Your instructions | Transcribe the full listing without changing a word, and omit its pictures.

Data extract |
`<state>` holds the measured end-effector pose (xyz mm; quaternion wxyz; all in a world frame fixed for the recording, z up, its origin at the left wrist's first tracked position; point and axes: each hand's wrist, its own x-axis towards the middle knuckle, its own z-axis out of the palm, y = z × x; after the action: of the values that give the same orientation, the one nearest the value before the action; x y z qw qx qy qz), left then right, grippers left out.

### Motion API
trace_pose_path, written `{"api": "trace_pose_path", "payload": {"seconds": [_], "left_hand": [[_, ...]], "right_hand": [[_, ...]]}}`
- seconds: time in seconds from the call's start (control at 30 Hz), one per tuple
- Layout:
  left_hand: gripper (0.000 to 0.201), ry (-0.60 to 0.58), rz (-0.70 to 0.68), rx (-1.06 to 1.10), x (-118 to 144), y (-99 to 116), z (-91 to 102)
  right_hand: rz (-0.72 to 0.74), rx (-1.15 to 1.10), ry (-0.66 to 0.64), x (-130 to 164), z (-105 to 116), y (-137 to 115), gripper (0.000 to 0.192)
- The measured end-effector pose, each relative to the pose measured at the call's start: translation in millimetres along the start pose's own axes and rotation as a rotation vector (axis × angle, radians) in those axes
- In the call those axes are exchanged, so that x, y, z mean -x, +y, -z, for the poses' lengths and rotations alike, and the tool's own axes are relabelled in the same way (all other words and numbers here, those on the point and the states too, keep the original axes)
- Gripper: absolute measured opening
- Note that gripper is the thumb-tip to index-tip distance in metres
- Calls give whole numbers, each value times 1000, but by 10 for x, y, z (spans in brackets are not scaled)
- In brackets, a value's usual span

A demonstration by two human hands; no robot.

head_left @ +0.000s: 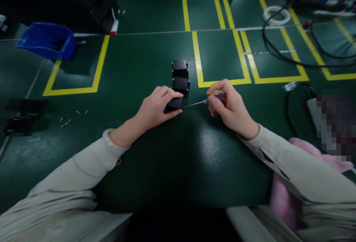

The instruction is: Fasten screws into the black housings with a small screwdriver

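black block (174, 105) gripped by left hand (156, 105), screwdriver (206, 101) grasped in right hand (231, 109)

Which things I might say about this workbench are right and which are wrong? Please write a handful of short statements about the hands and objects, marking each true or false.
1. The right hand holds a screwdriver. True.
2. The left hand touches nothing. False: it holds a black block.
3. Two more black blocks lie in line beyond the held one. True.
4. The blue bin stands to the right of the white ring. False: the bin is well to its left.
5. The screwdriver's shaft points towards the left hand. True.
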<state>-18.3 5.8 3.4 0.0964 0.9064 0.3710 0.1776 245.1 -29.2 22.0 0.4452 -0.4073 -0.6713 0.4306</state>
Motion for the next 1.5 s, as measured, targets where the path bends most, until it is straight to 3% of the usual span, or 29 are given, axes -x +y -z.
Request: {"api": "trace_pose_path", "payload": {"seconds": [0.27,0.5,0.67,0.9,1.1,1.5], "left_hand": [[41,-14,13,12,-2,4,3],[40,-13,14,15,0,3,4],[41,-10,11,16,5,-4,-7],[41,-6,3,13,1,2,2],[40,-6,7,16,1,4,6],[41,-6,5,17,0,4,5]], "right_hand": [[1,-3,-9,-6,-1,9,20],[11,17,-9,-7,1,-10,15],[15,35,-43,-11,11,-9,21],[28,3,-43,6,14,5,12],[25,9,-64,-13,8,-5,20],[5,12,-15,-4,3,9,16]]}}
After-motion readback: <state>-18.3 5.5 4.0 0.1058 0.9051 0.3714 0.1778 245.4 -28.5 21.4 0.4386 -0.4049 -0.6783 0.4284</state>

Response area |
`<state>` holds the measured end-effector pose (xyz mm; quaternion wxyz; all in a world frame fixed for the recording, z up, its origin at the left wrist's first tracked position; point and axes: each hand's wrist, its own x-axis towards the middle knuckle, its own z-axis out of the palm, y = z × x; after the action: of the values that give the same orientation, the one nearest the value before the action; x y z qw qx qy qz), left then right, grippers left out.

### Motion API
trace_pose_path, written `{"api": "trace_pose_path", "payload": {"seconds": [_], "left_hand": [[_, ...]], "right_hand": [[_, ...]]}}`
- seconds: time in seconds from the call's start (control at 30 Hz), one per tuple
- Layout:
  left_hand: gripper (0.000 to 0.201), ry (-0.60 to 0.58), rz (-0.70 to 0.68), rx (-1.06 to 1.10), x (-118 to 144), y (-99 to 116), z (-91 to 102)
  right_hand: rz (-0.72 to 0.74), rx (-1.15 to 1.10), ry (-0.66 to 0.64), x (-130 to 164), z (-105 to 116), y (-137 to 115), gripper (0.000 to 0.192)
- The measured end-effector pose, each relative to the pose measured at the call's start: translation in millimetres along the start pose's own axes and rotation as a rotation vector (axis × angle, radians) in those axes
- In the call those axes are exchanged, so that x, y, z mean -x, +y, -z, for the poses' lengths and rotations alike, and the tool's own axes are relabelled in the same way (all other words and numbers here, those on the point and the states too, keep the original axes)
- Gripper: absolute measured opening
- Note that gripper is the thumb-tip to index-tip distance in metres
- Calls give whole numbers, each value times 1000, but by 10 for x, y, z (spans in brackets are not scaled)
- In brackets, a value's usual span

A demonstration by two human hands; no robot.

head_left @ +0.000s: 

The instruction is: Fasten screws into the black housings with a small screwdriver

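black block (174, 105) gripped by left hand (156, 105), screwdriver (206, 101) grasped in right hand (231, 109)

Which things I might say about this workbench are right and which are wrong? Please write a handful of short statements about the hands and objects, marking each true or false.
1. The right hand holds a screwdriver. True.
2. The left hand touches nothing. False: it holds a black block.
3. Two more black blocks lie in line beyond the held one. True.
4. The blue bin stands to the right of the white ring. False: the bin is well to its left.
5. The screwdriver's shaft points towards the left hand. True.
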<state>-18.3 5.8 3.4 0.0964 0.9064 0.3710 0.1776 245.1 -29.2 22.0 0.4452 -0.4073 -0.6713 0.4306</state>
Motion for the next 1.5 s, as measured, targets where the path bends most, until it is straight to 3% of the usual span, or 29 are given, axes -x +y -z.
Request: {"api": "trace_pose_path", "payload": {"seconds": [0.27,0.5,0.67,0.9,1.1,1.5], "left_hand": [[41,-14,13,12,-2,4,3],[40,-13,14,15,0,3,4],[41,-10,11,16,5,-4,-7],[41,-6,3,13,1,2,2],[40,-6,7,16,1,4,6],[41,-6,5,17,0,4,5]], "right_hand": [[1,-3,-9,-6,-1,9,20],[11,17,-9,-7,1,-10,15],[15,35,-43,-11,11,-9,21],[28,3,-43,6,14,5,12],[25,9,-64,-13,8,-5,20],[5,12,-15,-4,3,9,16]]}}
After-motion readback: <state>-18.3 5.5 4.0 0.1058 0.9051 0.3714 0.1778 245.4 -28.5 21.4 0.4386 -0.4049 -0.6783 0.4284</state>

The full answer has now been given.